A Mercer news release said the system anticipates that an employer’s annual contribution will be a percentage of the employee’s pay – a sum that will be used to buy shares based on their end-of-the-year value. The share value is determined based on the collective value of the retirement trust assets, which, in turn, is based on the health of the markets at any one time, the company said.
Mercer Principal Don Fuerst said the system can also be personalized to a certain degree by offering two share classes that will be based on two levels of investment risk – equity shares and stable value shares (based on fixed-income holdings). Equity and stable value funds are selected and monitored by the plan sponsor and professionally invested, according to Mercer. “You have the ability to select how aggressive your portfolio is gong to be,” Fuerst said.
Fuerst said that a Retirement Share represents the right to receive a certain annual amount over a lifetime – in effect annuitizing the employee’s assets immediately. That compares with annuity options in a traditional defined benefit or defined contribution plan where employees can withdraw accumulated cash and purchase an annuity as a distribution option.
The system benefits employers in that the amount of pension contributions will be relatively stable – based on actuarial estimates of the cost of funding the yearly employee contribution, according to Fuerst. He said, however, that there are two potential downsides:
- A down market could result in a decreased value of the trust’s collective assets, which would affect the value of the shares and the amount of lifetime income.
- A company could still encounter sufficient financial trouble that it couldn’t fund a particular year’s contribution. Fuerst said that such a problem would be discovered much sooner than under a traditional pension because employers would be required to make sufficient cash infusion each year so the inability to do so would be apparent immediately. There would also be no payment “holidays” as there are currently in the traditional retirement system.
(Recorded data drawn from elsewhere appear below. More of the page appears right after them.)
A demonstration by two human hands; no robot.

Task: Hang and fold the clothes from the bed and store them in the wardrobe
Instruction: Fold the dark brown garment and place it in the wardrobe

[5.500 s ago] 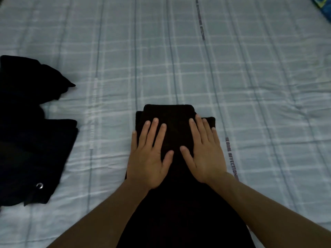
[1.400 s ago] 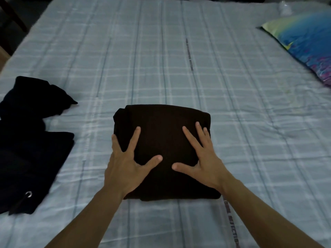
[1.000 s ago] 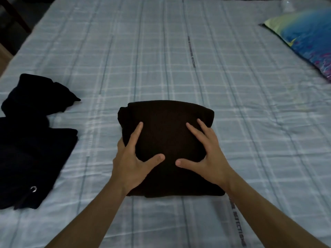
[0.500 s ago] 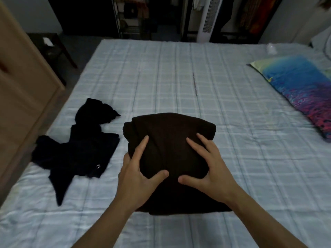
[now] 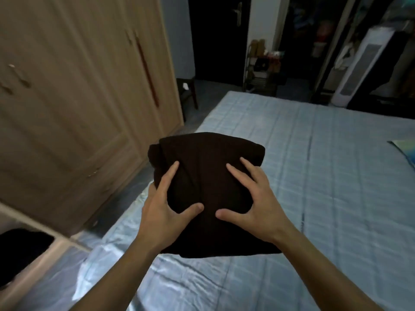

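Already a folded dark garment (image 5: pixel 208 194) is held clear of the bed (image 5: pixel 325 176), gripped from both sides by the left hand (image 5: pixel 164 212) and the right hand (image 5: pixel 258 207), thumbs on top. Folding of this piece appears done; storing remains, since the wardrobe (image 5: pixel 74 86) doors are seen closed.
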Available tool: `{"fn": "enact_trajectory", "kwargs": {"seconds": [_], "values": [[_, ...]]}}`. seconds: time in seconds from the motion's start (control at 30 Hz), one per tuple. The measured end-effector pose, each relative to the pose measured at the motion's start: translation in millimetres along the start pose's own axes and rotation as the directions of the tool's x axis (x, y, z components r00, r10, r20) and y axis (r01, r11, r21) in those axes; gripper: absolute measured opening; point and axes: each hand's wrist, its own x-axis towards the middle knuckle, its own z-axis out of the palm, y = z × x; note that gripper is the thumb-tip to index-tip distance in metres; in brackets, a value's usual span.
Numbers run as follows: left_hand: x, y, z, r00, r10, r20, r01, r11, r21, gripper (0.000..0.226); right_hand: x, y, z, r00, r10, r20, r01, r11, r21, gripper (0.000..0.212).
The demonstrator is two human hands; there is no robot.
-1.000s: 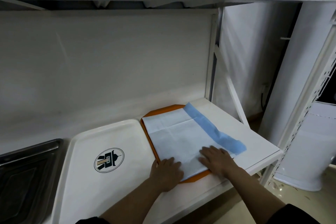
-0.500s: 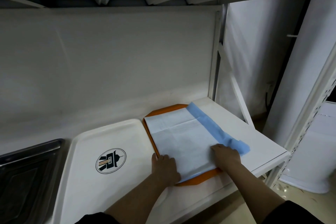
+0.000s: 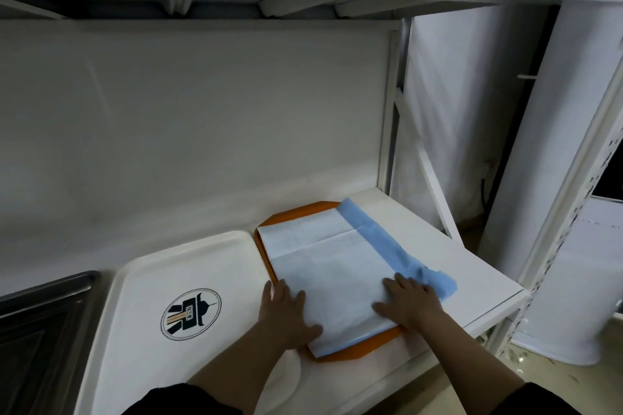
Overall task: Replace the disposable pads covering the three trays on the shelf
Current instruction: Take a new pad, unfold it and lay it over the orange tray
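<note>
- Left hand (image 3: pixel 286 312) and right hand (image 3: pixel 409 305), fingers spread, press the pad (image 3: pixel 330 266) flat on the orange tray (image 3: pixel 357 352), lower centre.
- The pad looks light and limp; best pinched at its corners.

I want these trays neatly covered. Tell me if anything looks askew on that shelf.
The pad on the orange tray sits crooked: its blue edge spills over the tray's right side onto the shelf, bunched near the right hand. The white tray has no pad.
</note>
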Motion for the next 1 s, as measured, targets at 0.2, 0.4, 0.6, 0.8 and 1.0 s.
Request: {"fn": "enact_trajectory", "kwargs": {"seconds": [0.2, 0.4, 0.6, 0.8, 1.0], "values": [[14.1, -4.2, 0.7, 1.0, -0.001, 0.016, 0.0, 0.999, 0.034, 0.101, 9.8, -0.9, 3.4, 0.992, 0.123, -0.032, -0.122, 0.992, 0.024, 0.063], [5.1, -0.7, -20.1, 1.0, 0.005, 0.006, -0.005, 1.0, 0.0, 0.073, 1.5, -7.8, -10.3, 0.987, 0.141, -0.073, -0.135, 0.987, 0.092, 0.05], [-30.6, -13.9, -49.1, 0.998, 0.047, -0.04, -0.05, 0.995, -0.086, 0.052, -30.1, -33.9, -41.9, 0.982, 0.095, -0.161, -0.09, 0.995, 0.042, 0.044], [-79.2, -35.9, -89.0, 0.966, -0.029, -0.259, -0.007, 0.991, -0.135, 0.033, -65.9, -78.1, -86.7, 0.979, 0.073, -0.188, -0.071, 0.997, 0.016, 0.028], [-141.0, -64.2, -122.5, 0.905, -0.086, -0.417, 0.046, 0.993, -0.106, 0.024, -123.1, -121.9, -123.9, 0.933, -0.006, -0.36, -0.024, 0.997, -0.08, 0.018]]}}
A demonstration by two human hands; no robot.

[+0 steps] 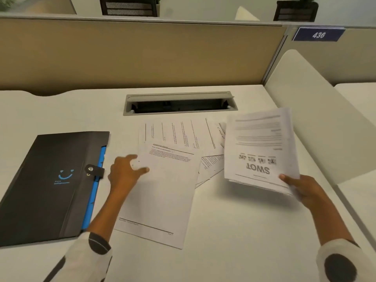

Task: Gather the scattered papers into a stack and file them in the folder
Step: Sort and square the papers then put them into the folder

Fuerst said the new Mercer system is similar to existing cash balance plans, but differs in its reliance on the value of the collective trust assets to drive the program. Also, unlike a traditional pension plan that pays a fixed amount each year, the lifetime income of an employee in a Retirement Shares program is based on the value of the trust’s collective assets.
According to Mercer, the Retirement Shares Plan also can accept transfers from 401(k) plans, giving employees the opportunity to purchase annuities with their defined contribution account balances at more favorable rates than are generally available in the marketplace and still maintain some equity exposure.